Os Jogos Paraolímpicos são importantes para a autoestima de quem perdeu faculdades.

 Pela segunda vez, após Moscovo 1980, a Rússia recebe os Jogos Olímpicos de Inverno, entre 7 e 23 deste mês. Pela primeira vez, daqui a um mês (de 7 a 16 de março), os Jogos Paraolímpicos serão disputados nos mesmos recintos, construídos a pensar na utilização por deficientes. Sochi (Krasnodar) será a primeira cidade com clima subtropical a acolher os Jogos de Inverno. A Vila Olímpica, onde se disputam os desportos no gelo, fica na costa do Mar Negro. As modalidades de neve terão lugar na montanha conhecida como Krasnaya Polyana, apenas a 50 quilómetros ou meia hora de viagem. Os percursos entre as aldeias olímpicas e os locais das provas demorarão entre 5 e 15 minutos.

 

 Hóquei no gelo, patinagem de velocidade, patinagem de velocidade em pista curta, patinagem artística, curling, saltos de esqui, combinado nórdico, biatlo, esqui, esqui alpino, esqui freestyle, snowboard, tobogã (bobsleigh), skeleton e luge são as modalidades de Sochi 2014, incluindo algumas novas provas como, por exemplo, patinagem artística por equipas, saltos de esqui feminino e biatlo misto.
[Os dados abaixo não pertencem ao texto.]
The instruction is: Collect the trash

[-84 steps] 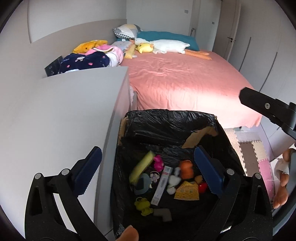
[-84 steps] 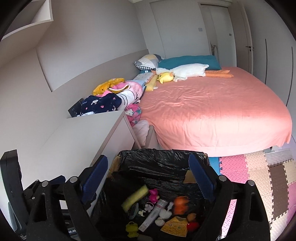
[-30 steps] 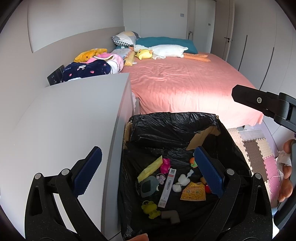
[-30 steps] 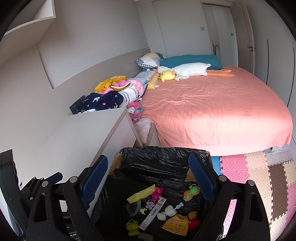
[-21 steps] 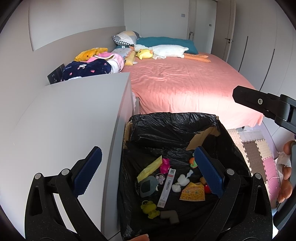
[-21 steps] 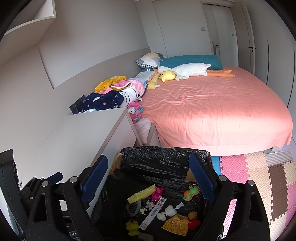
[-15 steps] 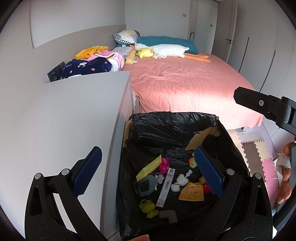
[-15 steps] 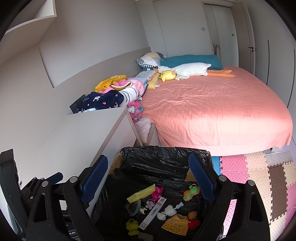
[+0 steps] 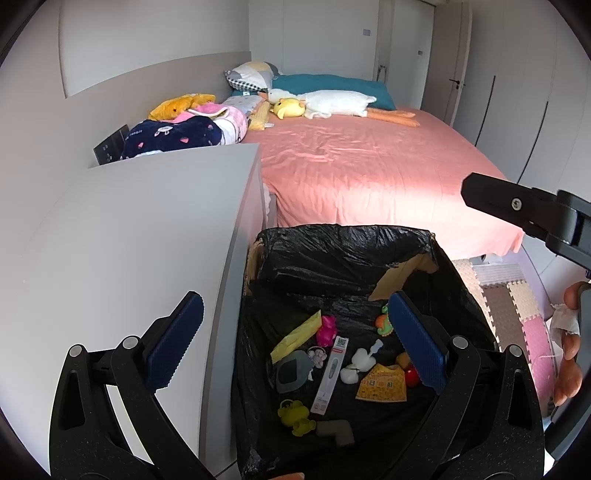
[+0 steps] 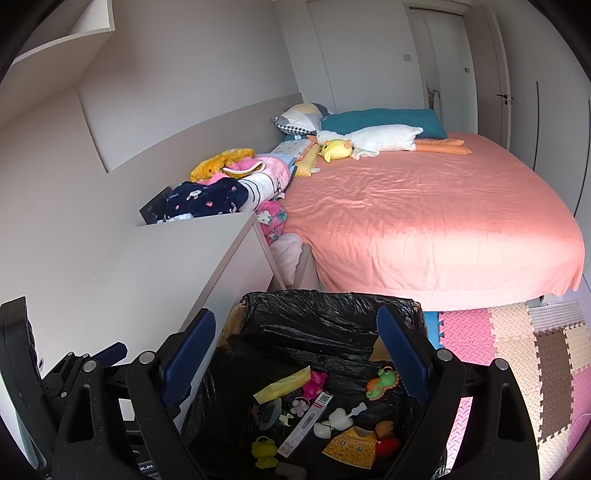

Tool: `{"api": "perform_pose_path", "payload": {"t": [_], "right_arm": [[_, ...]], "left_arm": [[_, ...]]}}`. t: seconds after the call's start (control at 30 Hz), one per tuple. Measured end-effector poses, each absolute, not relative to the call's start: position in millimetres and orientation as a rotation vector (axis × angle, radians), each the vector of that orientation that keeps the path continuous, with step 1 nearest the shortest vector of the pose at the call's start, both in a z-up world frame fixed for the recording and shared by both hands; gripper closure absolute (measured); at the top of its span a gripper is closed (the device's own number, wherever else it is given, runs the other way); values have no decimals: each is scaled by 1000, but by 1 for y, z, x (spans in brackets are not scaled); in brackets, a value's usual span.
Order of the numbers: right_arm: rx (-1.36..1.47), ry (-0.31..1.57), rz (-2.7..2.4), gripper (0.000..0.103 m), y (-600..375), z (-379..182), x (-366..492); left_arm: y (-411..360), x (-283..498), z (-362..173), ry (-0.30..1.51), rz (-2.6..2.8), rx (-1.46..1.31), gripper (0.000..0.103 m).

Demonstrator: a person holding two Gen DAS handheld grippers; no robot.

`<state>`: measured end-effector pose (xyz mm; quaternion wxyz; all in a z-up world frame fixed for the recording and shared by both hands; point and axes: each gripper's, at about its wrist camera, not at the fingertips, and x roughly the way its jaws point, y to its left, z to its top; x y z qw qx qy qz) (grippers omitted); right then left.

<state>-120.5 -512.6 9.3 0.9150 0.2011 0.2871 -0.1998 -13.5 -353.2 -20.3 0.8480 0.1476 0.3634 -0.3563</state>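
- Left hand-held gripper (image 9: 295,347): jaws spread wide, nothing between the pads; it hangs over the bin (image 9: 343,254).
- Right hand-held gripper (image 10: 297,356): jaws equally wide, empty, also over the bin (image 10: 325,314).
- Bin: cardboard box lined with a black bag, standing on the floor between the white worktop (image 9: 129,240) and the bed (image 9: 369,166), touching the worktop's side.
- Trash on the bin floor: yellow wrapper (image 9: 295,336), pink toy (image 9: 327,325), long white box (image 9: 330,373), yellow packet (image 9: 382,384), yellow-green frog toy (image 9: 293,411).
- Left view only: the right gripper's black body (image 9: 524,214) at the right edge, with fingers of the person's hand (image 9: 570,369) below it.
- Right view only: green-orange seahorse toy (image 10: 382,382) seen in full (left view hides it partly behind a pad); foam floor mats (image 10: 517,343); wall shelf (image 10: 70,33); left gripper's edge (image 10: 18,369).
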Motion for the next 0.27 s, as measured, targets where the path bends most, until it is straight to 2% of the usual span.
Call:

Muitas destas modalidades são desconhecidas dos portugueses. O nosso clima é pouco propício a desportos de inverno, mas isso não impede a participação desde Oslo 1952, com o pioneiro Duarte Espírito Santo Silva. Houve mais oito olímpicos de Portugal, mas todos nasceram no estrangeiro ou eram emigrantes, como acontecerá em Sochi com Artur Hanse (20 anos, residente em França) e Camile Dias (17, Suíça), ambos no esqui alpino.

Curiosamente, foi nesta modalidade e nesta situação de emigrado (no Canadá) que o marroquino Adam Lamhamedi se tornou o primeiro africano a conquistar uma medalha (a de ouro) em competições de inverno, nos Jogos Olímpicos da Juventude, em Innsbruck 2012.

Os Jogos Paraolímpicos terão um programa mais curto e adaptado: esqui alpino, esqui de fundo, biatlo, hóquei no gelo de trenó e curling em cadeira de rodas.

Os Paraolímpicos são encarados com cada vez mais seriedade, sobretudo pelo papel que têm na autoestima de pessoas que perderam faculdades. Foi o caso de Olesya Vladykina (foto página anterior), que era nadadora profissional há dez anos quando perdeu o braço esquerdo num acidente de autocarro. Olesya conseguiu voltar a nadar em apenas seis meses e bateu o recorde do mundo nos 200 metros costas em Pequim 2008, tendo dedicado a medalha de ouro à amiga Alexandra, que perdeu a vida no desastre. Agora é uma das embaixadoras de Sochi 2014, tal como a modelo Natalia Vodyanova, grande apoiante da causa paraolímpica.

Uma das irmãs de Natália nasceu deficiente e isso deu-lhe uma grande sensibilidade para as dificuldades das pessoas nesta condição. Natália dirige uma associação que construiu na Rússia mais de uma centena de parques infantis, todos equipados para crianças deficientes.